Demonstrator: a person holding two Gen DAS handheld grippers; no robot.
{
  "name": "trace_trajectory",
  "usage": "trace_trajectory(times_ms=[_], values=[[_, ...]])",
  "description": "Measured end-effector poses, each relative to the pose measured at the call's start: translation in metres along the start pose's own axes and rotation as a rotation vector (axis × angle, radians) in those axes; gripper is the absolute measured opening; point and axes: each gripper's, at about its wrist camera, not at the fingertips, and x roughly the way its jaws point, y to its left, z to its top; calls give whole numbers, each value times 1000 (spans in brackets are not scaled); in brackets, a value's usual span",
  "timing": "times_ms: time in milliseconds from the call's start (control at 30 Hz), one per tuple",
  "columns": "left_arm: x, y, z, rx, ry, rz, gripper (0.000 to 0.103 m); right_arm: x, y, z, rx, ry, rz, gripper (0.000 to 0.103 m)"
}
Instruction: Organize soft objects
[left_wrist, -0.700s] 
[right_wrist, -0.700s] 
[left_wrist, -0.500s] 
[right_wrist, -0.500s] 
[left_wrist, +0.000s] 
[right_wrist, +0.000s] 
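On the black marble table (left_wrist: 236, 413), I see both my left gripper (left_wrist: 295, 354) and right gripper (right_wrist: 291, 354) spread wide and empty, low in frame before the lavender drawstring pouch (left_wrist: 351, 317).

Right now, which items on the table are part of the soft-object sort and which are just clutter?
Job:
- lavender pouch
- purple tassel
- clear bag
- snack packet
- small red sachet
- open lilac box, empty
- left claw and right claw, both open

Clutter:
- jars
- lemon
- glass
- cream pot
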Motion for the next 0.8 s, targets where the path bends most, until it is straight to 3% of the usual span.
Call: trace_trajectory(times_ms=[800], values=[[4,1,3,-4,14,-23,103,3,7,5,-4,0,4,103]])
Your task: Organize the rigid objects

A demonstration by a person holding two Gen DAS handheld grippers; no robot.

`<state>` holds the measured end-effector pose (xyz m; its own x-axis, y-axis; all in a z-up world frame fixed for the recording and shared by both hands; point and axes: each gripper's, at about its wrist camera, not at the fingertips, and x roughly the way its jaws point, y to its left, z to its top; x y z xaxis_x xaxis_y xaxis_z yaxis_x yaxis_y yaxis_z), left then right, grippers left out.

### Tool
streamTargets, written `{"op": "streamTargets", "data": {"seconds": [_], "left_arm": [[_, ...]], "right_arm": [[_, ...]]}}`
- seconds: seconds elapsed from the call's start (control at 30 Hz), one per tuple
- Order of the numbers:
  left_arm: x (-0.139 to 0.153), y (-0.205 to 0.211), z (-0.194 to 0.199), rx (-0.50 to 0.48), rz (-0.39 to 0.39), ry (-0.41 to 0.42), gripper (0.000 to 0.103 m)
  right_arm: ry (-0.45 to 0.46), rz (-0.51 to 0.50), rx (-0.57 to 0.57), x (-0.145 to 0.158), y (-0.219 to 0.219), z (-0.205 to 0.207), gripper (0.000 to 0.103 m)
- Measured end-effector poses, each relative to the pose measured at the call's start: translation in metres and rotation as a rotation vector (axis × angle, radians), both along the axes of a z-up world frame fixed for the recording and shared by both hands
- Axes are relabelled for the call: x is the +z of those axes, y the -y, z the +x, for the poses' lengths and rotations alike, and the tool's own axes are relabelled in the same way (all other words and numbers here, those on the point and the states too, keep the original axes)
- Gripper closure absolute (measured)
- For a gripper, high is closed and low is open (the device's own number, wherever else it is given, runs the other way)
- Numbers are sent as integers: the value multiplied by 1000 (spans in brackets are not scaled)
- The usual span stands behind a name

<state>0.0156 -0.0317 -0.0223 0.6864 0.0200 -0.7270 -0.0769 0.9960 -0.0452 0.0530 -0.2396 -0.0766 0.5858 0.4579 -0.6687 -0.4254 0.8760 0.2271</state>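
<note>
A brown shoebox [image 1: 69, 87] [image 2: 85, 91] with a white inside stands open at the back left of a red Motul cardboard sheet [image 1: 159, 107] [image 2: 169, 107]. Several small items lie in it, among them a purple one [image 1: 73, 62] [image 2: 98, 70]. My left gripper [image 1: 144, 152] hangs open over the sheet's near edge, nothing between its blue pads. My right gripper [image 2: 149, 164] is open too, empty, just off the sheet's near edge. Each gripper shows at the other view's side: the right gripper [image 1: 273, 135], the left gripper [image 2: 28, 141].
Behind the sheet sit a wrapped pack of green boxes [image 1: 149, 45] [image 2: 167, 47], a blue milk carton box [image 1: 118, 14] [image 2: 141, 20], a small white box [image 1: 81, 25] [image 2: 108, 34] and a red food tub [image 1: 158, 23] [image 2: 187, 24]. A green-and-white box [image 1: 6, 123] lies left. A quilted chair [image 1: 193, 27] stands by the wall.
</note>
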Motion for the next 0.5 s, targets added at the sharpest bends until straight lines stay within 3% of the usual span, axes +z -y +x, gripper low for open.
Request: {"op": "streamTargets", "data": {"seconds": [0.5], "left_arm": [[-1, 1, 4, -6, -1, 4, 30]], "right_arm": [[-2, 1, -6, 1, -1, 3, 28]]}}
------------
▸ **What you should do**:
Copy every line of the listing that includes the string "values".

▸ **Result for this task**:
  "usage": "trace_trajectory(times_ms=[_], values=[[_, ...]])",
Call: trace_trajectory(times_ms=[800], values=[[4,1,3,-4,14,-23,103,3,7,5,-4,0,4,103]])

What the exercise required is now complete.